In hormesis, the endpoint measured (e.g. cell survival, DNA repair, growth rate, etc.) is actually increased above control by the insult, whereas in IRR/HRS there is an initial decrease (Fig. 1). These two shapes have been seen using a common endpoint - namely colony size (Fig 1 of (3); Fig 3 of (33)). There is not necessarily a threshold for hormesis, while IRR appears to have a threshold and saturation. The range of the hormetic zone is 10x (3) while the IRR range is ~ 3x. Priming IRR (see "P" in Fig 1) is like the AR of Wolff - a small dose gives protection against a large dose (9).## In hormesis, the toxic agent stimulates in a more general sense. In addition, a result akin to hormesis (increased survival) was attributed to "recruitment" of cells which otherwise would have died; and the proposed "induced repair implies that the survival response is a discontinuous function of dose" (of low dose radiation) (17). Again, one goal of this edition could be to arrive at a unifying theory to cover these variations from the "norm". Control theory (3) is viewed as an alternate perspective on IRR and AR (in addition to hormesis). The experiments required to find evidence for or against will not be easy - seeing oscillations in the human environment, or even in mammalian cells, is challenging. Even in a controlled situation, such studies are very difficult (24). However, such a theory might suggest additional approaches and experiments to lend it support. Alternatively, existing models for IRR (variable a (4), AIDR (34), RMR (35)) might also be applied to AR or hormesis.

5. Should a knowledge of the AR affect current risk assessment methods for carcinogens?

It is clear that chemical carcinogens must be assessed at low concentrations, just as effects of radiation must be examined at low doses. The technology may be limiting but we must continue to push on these limits, rather than continuing to extrapolate from the easier experiments at high doses. A chemical may have one activity at concentration c and quite a different effect at 100 c, due to saturation of enzymes, genes turned on or off, inhibition of transport etc. The editor of this Newsletter has clearly devoted considerable efforts in these areas (36) but we do not yet know enough about AR to modify the entire set of guidelines.

In the meantime, we are also learning about genetic predispositions, and these must be considered in risk situations. One example was given recently: moving those miners who were reacting to the chemical insults deep in the mine to higher locations with lower levels of such agents. Another example might be screening astronauts for genetic predisposition, i.e. radiation sensitivity. However, such ethical issues will require considerable input from philosophers.

The author is grateful to NCI of Canada for financial support of studies on low doses of radiation, and to Jack Beveridge for discussions on the Stebbing papers on control theory, and to colleagues and collaborators in this field.

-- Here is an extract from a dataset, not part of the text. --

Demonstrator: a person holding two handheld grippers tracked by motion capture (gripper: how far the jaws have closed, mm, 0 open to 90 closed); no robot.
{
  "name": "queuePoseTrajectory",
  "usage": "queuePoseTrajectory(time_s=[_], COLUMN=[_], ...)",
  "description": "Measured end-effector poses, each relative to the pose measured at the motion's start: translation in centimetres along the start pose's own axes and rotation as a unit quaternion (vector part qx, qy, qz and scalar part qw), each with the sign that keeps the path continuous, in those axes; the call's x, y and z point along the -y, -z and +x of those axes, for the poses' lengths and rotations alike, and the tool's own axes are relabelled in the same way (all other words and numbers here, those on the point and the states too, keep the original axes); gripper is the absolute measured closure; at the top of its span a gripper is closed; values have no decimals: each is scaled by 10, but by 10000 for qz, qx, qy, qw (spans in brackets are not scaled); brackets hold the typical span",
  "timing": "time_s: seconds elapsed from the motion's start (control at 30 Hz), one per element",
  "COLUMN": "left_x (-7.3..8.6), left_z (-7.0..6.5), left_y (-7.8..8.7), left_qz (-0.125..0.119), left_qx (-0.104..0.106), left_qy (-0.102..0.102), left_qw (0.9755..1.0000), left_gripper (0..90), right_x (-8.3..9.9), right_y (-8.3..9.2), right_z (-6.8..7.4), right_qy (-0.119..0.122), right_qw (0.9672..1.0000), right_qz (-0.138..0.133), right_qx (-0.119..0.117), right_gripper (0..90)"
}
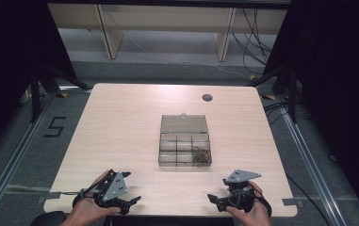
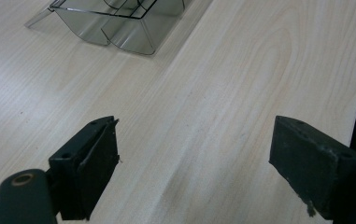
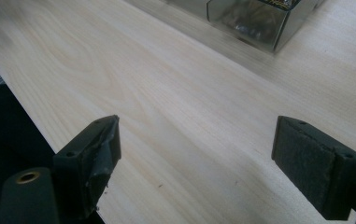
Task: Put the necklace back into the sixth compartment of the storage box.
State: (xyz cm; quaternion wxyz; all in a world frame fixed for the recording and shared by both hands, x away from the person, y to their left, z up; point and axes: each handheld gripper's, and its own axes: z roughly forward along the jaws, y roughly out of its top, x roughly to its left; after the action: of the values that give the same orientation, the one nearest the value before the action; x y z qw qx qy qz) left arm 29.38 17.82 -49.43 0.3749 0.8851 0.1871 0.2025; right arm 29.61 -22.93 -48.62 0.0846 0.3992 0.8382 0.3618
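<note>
Pale wood-grain laminate covers the table [image 1: 120,141] in the high view, its corners rounded and a dark round grommet hole [image 1: 207,97] near the far edge. A smoky clear plastic organizer box [image 1: 184,147] sits at the middle, lid [image 1: 184,124] laid open toward the far side, with a tangle of thin brownish pieces [image 1: 201,154] in its near-right compartment. The left claw [image 1: 129,188] and right claw [image 1: 217,201] rest by the near edge, each held in a hand and topped with a grey triangular plate.

From the left gripper view, the left claw [image 2: 194,163] stands wide apart over bare table, its black blocky jaws matte and frayed; the box [image 2: 119,23] lies well ahead.

From the right gripper view, the right claw [image 3: 196,161] is equally spread, and the box [image 3: 255,23] shows a glossy corner.
</note>
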Motion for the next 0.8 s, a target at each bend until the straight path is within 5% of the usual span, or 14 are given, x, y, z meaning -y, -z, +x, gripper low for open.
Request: queuePoseTrajectory(time_s=[0.43,0.53,0.57,0.8], left_x=[0,0,0,1], left_z=[0,0,0,-2], left_y=[0,-1,-1,-2], left_qz=[50,35,31,39], left_qx=[-57,-28,-38,20], left_qy=[-85,-17,-41,-51], left_qw=[9999,10000,10000,10000], left_gripper=[150,150,150,150], right_x=[5,6,7,9], right_y=[-2,-1,-2,-1], right_z=[2,4,1,6], right_qy=[24,-76,59,11], right_qw=[10000,9999,9994,9995], right_qz=[-13,134,38,274], right_qx=[16,-72,-324,-149], right_gripper=[172,173,173,173])
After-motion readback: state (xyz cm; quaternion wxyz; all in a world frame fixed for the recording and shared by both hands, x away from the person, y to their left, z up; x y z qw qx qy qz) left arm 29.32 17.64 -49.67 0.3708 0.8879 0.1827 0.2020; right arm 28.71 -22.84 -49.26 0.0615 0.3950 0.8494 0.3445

* Dr. Wolff received the first Leonard Sagan Award, 1998, from the BELLE society for his work in this area (W. Morgan, BELLE Newsletter 7 #1 page 36-37, 1998) as well as an earlier Failla award from the Radiation Research Society (2).

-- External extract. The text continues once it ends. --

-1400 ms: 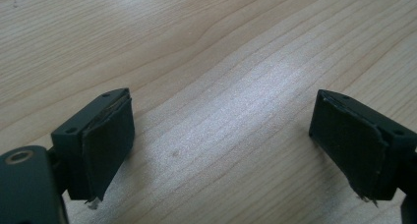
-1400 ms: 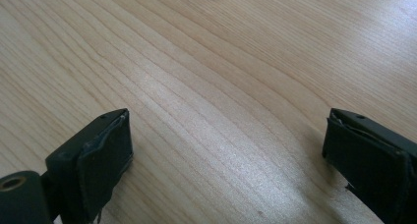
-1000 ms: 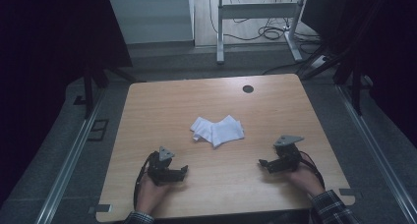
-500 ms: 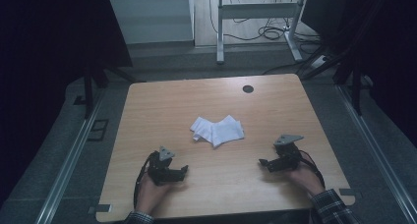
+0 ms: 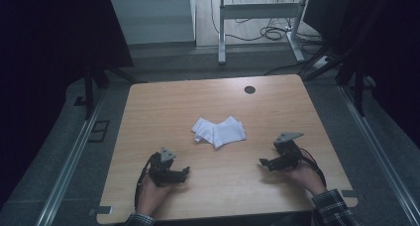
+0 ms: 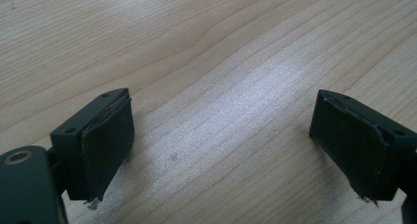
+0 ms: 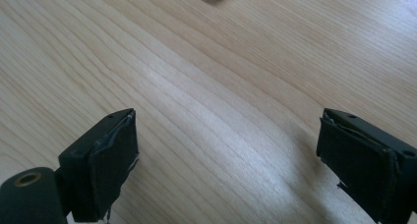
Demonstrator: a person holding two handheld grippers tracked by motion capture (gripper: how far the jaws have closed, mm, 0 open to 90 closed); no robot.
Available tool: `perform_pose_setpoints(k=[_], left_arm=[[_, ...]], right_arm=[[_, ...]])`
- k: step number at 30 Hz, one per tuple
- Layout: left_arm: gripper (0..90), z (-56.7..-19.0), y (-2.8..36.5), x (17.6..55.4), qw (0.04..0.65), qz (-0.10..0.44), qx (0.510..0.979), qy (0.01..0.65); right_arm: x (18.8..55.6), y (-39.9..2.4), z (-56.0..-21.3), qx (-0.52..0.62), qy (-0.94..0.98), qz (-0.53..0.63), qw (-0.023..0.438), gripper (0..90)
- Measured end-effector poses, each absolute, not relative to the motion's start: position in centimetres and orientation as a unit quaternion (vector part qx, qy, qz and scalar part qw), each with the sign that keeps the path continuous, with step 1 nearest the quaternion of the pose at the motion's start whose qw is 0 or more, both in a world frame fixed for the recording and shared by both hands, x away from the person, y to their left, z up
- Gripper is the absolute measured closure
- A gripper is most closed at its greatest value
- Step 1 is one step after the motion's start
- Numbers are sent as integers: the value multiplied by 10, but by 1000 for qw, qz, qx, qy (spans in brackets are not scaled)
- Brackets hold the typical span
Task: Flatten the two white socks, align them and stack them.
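Nothing has moved since a second ago: the white folded cloth lies mid-bench, beyond and between the wide-open, empty left gripper and right gripper, roughly equidistant.

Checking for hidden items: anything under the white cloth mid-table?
The crumpled white cloth lies directly on the light wooden table; bare wood shows all around it. Whatever sits beneath its folds is covered and cannot be seen.

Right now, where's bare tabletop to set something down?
Free: the wide band between the white cloth and the far edge by the cable hole; both side strips; the near strip between the left hand-held gripper and the right hand-held gripper. Crowded: table centre only.
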State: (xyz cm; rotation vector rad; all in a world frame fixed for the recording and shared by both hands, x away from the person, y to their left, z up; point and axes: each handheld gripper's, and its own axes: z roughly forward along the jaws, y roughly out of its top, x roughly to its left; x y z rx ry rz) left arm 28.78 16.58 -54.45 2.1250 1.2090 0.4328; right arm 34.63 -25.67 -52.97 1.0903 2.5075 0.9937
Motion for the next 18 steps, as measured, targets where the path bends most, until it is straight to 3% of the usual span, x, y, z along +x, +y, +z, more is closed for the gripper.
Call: perform_pose_setpoints(k=[18], left_arm=[[99,-545,166,288,324,165,809,462]], right_arm=[[376,-225,-492,379,843,363,121,314]])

# Stebbing definition- "stimulatory effect caused by low levels of toxic agents" (3)

** also suggested in the Nova Scotia population, after fluoroscopy, where breast cancer was 3-4 times higher than total Canadian patients (21, 23). The incidence of AT heterozygots is proposed to be high in NS.

## Note however that differences in details between AR and IRR do exist (8), but this should not be surprising. IRR may also be similar to hormesis, as small doses of toxic agent improve survival, but IRR may require an accumulated level of damage, and usually does not give survival >1.